Is this different from what museums are today? Absolutely. I'm curious to see what programs like Agents of Change at Ontario Science Centre are doing in this regard. But I think most museums are too afraid of the "ugly" that comes with total visitor participation to consider the possible beauty that could be generated in a well-thought-out venue.

4 comments, add yours!:

N said...

Recently got dragged to PS1 up here in NYC for some exhibition openings. When did vomit become artistic? Ooooh, OK -- it makes me question "what is Art? how do my preconceived ideas impede my appreciation of non-traditional genius? blah blah blah" Really, I was just nauseated. And then there was the recreated suicide exhibition... eyes roll. If NYC's leading artists are

I'm an aesthete, so take this FWIW, but:

Teleology derives from the Greek for perfection, not imperfection. Beauty is the goal.

By now, I've realized that I missed completely the point of your post. Short answer could be: the Internet itself is the Museum of the Weird, with a site's/video's popularity the judge of its worth. YouTube's greatest hits have beautiful moments, and there's always PostSecret. Don't blogs function as curators, bringing to the surface the gems of the deep?

N

Anonymous said...

I don't necessarily agree that the current museum experience isn't like the experience you described, Nina. Visitors (and for that matter, people) always "create content" no matter where they go. Give us both a painting, and we will both bring to it a different history/personal perspective, so that the meaning I make will be different. Because of our different points of view, the content we create from those points of view will be different.

For me, the more well-defined question is about how visitors *share the content they create with other visitors*. That's how the conversation continues beyond one person's experience; that's how knowledge gets shared.

Nina Simon said...

Nik--

the difference is that bloggers, like PostSecret contributors, have no specific credentials beyond a willingness to look at a bunch of content and make judgments about what's interesting. Try and sell a curator on that kind of credential...

but it brings up the basic point that anyone-even a visitor-can be both a good creator and judge of non-expert content. I say non-expert because I do think there is value in the kind of art/content that requires more literacy to appreciate than the average person has. Some of what a museum does is display that kind of content to inspire us and help us learn that literacy. But when it comes to homegrown content, curators can probably step back and let the popular "cool meter" take over.

Anonymous said...

Visitors create the most important content there is in museums...their presence, their social interaction. It is both my impression and reasonably well documented in museum research (falk et al) that the social function of museums equals or trumps their curatorial/exhibition function. By interacting with each other and with the content, the museum has an identity that is different from any other place identified with learning.

A visit to the museum is significantly about people. When I was single and alone in the big city (pathos here), I frequented museums to people watch and with the normal hope of any 20 something, to find a partner. Sometimes I did, but thats another story.

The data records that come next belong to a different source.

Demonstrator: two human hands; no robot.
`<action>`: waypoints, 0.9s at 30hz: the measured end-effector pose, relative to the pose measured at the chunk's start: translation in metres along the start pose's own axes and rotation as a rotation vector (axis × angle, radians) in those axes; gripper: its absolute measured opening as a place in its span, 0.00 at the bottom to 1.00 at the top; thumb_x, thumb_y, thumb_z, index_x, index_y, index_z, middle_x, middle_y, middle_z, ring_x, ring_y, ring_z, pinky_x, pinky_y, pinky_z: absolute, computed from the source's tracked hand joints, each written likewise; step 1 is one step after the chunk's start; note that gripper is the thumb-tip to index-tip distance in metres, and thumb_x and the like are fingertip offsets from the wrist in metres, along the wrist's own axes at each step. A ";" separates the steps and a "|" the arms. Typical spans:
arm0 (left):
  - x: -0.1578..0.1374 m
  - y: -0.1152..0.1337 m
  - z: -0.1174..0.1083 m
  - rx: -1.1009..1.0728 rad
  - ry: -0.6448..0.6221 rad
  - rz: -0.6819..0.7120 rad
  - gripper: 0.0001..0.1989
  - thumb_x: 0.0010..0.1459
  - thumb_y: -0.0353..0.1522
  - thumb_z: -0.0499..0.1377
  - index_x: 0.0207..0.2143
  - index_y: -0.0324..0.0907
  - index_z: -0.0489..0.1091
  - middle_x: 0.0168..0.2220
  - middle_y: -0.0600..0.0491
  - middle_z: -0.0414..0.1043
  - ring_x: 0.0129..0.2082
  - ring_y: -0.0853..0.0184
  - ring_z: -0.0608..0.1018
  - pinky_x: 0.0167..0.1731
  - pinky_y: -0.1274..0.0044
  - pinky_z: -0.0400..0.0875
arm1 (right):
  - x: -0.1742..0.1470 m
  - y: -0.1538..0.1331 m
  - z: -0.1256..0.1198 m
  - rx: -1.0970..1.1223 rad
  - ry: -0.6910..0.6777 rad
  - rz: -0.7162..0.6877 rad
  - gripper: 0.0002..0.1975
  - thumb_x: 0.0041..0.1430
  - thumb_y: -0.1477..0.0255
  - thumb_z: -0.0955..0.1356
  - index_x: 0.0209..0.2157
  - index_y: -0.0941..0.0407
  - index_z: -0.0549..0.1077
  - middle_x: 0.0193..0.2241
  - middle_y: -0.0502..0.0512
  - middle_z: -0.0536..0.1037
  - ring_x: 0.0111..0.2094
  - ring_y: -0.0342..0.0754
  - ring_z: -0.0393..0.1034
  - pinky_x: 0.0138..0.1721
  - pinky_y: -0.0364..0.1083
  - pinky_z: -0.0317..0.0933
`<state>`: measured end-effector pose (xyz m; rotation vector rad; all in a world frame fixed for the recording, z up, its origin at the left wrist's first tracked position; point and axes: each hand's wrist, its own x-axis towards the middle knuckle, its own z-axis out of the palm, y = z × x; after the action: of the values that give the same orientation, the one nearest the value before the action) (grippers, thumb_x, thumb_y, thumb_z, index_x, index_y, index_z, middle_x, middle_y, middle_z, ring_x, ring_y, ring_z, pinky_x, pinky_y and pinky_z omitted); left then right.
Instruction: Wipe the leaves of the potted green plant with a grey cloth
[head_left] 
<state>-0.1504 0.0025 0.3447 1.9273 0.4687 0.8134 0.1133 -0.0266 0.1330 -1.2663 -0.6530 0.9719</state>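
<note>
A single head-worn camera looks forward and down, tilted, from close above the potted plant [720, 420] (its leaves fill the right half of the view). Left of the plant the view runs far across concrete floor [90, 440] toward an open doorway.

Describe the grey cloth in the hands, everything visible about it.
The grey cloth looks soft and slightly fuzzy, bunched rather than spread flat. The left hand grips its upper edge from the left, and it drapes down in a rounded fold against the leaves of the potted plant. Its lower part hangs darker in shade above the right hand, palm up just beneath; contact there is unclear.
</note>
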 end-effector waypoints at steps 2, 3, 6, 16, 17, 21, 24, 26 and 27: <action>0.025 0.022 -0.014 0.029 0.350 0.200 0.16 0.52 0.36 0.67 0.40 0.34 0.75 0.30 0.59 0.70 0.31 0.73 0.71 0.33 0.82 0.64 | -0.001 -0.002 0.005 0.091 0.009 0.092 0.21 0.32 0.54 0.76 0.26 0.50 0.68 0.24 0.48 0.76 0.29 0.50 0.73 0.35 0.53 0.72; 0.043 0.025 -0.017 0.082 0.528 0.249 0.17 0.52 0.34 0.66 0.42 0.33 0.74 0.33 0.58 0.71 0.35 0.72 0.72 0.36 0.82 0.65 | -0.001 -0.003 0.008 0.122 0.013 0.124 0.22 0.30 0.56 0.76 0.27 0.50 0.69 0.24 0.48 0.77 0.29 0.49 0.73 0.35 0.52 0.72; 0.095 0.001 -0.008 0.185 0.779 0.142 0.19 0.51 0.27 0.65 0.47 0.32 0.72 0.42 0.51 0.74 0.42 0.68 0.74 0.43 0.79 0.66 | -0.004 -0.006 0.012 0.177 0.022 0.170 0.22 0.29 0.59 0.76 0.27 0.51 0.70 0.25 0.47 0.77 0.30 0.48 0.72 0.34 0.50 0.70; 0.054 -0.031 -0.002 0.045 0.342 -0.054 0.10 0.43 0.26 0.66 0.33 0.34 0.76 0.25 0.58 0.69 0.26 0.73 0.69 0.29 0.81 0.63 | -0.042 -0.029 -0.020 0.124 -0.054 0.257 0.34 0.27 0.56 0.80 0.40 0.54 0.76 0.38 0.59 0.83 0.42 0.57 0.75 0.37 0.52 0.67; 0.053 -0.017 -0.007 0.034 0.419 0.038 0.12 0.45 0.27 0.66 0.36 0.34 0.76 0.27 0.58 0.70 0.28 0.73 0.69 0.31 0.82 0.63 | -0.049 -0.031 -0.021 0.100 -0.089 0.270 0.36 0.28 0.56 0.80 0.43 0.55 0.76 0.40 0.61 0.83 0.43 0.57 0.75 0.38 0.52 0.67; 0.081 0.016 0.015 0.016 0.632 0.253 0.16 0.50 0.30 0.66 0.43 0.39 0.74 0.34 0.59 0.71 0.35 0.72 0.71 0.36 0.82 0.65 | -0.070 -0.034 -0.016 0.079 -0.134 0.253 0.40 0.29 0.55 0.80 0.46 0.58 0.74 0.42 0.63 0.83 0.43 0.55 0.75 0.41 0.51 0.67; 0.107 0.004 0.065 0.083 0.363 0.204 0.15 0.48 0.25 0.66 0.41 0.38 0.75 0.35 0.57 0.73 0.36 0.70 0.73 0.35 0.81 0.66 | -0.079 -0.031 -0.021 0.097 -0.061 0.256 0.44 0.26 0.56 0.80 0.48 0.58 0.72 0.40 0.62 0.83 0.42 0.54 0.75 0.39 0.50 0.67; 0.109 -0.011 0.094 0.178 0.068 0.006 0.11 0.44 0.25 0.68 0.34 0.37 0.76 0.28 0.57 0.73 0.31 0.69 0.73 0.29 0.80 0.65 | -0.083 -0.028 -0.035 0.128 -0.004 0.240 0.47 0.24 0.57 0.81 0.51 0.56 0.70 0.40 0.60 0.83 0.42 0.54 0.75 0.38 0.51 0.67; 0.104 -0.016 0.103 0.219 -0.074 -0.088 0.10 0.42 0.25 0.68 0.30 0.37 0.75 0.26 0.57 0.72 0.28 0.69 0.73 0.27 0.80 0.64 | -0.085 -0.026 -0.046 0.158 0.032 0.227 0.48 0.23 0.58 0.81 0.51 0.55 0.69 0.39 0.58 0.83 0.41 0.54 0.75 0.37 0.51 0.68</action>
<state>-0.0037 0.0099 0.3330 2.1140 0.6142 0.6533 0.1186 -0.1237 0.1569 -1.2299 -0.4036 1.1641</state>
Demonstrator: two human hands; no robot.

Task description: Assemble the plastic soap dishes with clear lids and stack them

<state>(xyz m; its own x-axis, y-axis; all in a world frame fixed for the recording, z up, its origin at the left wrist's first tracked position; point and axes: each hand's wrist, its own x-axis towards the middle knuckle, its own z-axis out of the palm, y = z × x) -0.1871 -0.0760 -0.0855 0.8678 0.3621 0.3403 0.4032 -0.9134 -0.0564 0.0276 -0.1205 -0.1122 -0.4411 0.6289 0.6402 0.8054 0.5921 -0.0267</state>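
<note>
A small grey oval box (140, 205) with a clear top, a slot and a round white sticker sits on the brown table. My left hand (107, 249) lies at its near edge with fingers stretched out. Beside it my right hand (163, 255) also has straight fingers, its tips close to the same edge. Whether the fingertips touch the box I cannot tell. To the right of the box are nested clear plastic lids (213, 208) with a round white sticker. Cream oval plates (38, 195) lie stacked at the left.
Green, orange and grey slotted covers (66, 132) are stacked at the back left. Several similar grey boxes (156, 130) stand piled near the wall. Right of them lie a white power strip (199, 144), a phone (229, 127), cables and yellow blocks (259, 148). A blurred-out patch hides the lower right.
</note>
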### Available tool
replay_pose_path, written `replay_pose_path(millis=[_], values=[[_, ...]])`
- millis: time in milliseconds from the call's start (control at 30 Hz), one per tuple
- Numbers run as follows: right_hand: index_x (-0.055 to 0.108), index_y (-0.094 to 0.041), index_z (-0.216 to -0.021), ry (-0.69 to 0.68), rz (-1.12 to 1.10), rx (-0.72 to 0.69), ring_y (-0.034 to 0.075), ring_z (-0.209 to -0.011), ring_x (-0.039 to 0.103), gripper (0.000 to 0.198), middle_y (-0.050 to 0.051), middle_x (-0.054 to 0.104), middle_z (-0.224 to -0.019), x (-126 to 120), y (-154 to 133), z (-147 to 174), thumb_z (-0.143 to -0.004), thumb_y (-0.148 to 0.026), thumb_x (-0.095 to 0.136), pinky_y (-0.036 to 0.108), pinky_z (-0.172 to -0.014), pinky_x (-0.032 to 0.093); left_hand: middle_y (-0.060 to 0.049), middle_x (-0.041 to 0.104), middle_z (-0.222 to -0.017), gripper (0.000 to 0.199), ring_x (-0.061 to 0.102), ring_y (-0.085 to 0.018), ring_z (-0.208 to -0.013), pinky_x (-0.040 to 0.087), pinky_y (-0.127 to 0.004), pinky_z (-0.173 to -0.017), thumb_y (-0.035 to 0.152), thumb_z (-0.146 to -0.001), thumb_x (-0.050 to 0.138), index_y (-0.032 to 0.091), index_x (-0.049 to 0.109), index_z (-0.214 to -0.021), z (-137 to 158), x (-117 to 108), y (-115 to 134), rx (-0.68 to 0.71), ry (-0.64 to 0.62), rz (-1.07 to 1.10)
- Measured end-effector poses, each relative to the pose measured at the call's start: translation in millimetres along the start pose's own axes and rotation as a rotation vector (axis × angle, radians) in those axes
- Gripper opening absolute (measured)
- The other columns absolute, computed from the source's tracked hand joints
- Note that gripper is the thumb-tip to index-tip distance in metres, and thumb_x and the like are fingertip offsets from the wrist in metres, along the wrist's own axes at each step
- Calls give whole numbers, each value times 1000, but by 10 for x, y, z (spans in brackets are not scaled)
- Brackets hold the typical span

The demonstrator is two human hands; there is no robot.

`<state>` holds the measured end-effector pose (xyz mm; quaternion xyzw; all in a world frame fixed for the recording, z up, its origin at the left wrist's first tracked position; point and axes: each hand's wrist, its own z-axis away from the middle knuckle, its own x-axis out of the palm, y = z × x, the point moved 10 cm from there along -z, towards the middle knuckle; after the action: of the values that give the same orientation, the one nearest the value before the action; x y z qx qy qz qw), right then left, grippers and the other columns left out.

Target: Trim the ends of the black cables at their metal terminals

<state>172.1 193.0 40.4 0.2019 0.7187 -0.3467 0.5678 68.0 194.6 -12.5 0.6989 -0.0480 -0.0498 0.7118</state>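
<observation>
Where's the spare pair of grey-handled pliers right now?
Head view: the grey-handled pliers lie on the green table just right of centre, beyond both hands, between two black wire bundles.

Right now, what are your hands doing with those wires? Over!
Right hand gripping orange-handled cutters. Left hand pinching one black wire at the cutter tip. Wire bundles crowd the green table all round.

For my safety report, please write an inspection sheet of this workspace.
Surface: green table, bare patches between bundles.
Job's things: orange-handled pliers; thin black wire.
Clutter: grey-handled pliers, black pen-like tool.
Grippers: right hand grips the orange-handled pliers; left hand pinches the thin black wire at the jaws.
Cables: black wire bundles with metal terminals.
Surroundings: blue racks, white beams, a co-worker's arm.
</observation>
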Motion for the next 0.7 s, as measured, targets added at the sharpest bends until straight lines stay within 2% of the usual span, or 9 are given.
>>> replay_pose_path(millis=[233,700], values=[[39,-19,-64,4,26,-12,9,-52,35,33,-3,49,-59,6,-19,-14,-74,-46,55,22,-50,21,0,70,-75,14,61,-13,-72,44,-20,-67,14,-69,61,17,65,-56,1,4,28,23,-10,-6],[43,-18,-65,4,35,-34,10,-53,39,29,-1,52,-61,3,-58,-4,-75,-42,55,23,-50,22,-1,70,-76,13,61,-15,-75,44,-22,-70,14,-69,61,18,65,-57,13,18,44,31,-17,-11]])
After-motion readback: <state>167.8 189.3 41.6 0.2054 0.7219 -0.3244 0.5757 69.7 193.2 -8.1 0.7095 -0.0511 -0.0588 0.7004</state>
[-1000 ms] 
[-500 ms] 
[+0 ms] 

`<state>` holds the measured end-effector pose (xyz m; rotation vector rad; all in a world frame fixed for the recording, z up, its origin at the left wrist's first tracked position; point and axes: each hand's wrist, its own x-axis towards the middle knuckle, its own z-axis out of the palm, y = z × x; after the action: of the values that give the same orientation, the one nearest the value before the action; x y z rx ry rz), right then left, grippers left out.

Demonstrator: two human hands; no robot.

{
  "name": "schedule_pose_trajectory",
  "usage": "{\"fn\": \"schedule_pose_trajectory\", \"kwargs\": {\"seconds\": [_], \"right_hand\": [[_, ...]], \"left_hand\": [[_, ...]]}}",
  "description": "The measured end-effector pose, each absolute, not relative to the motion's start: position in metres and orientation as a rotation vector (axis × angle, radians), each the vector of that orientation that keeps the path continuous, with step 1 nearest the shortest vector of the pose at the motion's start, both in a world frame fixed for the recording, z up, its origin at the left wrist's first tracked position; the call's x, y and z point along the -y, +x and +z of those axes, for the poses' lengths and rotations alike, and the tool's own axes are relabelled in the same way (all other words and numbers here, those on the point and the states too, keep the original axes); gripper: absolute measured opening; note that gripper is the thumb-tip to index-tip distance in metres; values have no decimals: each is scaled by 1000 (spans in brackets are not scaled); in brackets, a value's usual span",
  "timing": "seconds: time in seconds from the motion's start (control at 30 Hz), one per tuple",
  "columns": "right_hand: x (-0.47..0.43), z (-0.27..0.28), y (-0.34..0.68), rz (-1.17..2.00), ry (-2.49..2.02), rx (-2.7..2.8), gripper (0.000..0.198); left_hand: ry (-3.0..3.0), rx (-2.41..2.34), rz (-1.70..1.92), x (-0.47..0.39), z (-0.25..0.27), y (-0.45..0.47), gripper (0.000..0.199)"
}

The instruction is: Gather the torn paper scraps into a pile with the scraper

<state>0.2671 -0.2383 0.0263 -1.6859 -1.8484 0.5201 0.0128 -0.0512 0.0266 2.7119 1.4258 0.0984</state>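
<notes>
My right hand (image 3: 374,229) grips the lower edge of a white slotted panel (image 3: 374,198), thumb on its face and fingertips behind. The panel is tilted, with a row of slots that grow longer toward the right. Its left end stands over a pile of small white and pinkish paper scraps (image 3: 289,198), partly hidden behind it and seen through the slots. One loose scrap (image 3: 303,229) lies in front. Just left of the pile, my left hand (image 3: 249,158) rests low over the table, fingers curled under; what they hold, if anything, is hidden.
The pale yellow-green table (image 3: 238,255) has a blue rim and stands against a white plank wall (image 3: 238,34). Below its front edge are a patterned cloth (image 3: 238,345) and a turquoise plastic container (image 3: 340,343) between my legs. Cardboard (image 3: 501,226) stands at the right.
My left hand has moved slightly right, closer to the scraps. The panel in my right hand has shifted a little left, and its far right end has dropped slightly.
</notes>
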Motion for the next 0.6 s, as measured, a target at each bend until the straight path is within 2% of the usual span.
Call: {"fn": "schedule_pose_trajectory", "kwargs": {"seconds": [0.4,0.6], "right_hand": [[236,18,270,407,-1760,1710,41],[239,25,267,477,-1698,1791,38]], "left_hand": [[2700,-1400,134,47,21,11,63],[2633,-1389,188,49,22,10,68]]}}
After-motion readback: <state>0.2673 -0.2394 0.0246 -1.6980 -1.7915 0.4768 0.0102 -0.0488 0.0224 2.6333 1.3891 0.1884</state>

Now that I have a family, the social aspect of museums is still very vivid. I watch all the people with children and how children interact with each other and the art work. Oh, and the partner thing...well, never mind.

I should say that I have spent many many hours in individual contemplation and interaction with an artwork, so I am not diminishing that value. But that is widely recognized as what museums do.

Somehow we screen out the crowds of people at a museum, or consider it a deficit of the place. I consider it the distinctive quality of museums.

So, we don't need people to create content for museums, they already create some of the most interesting learning opportunities we have.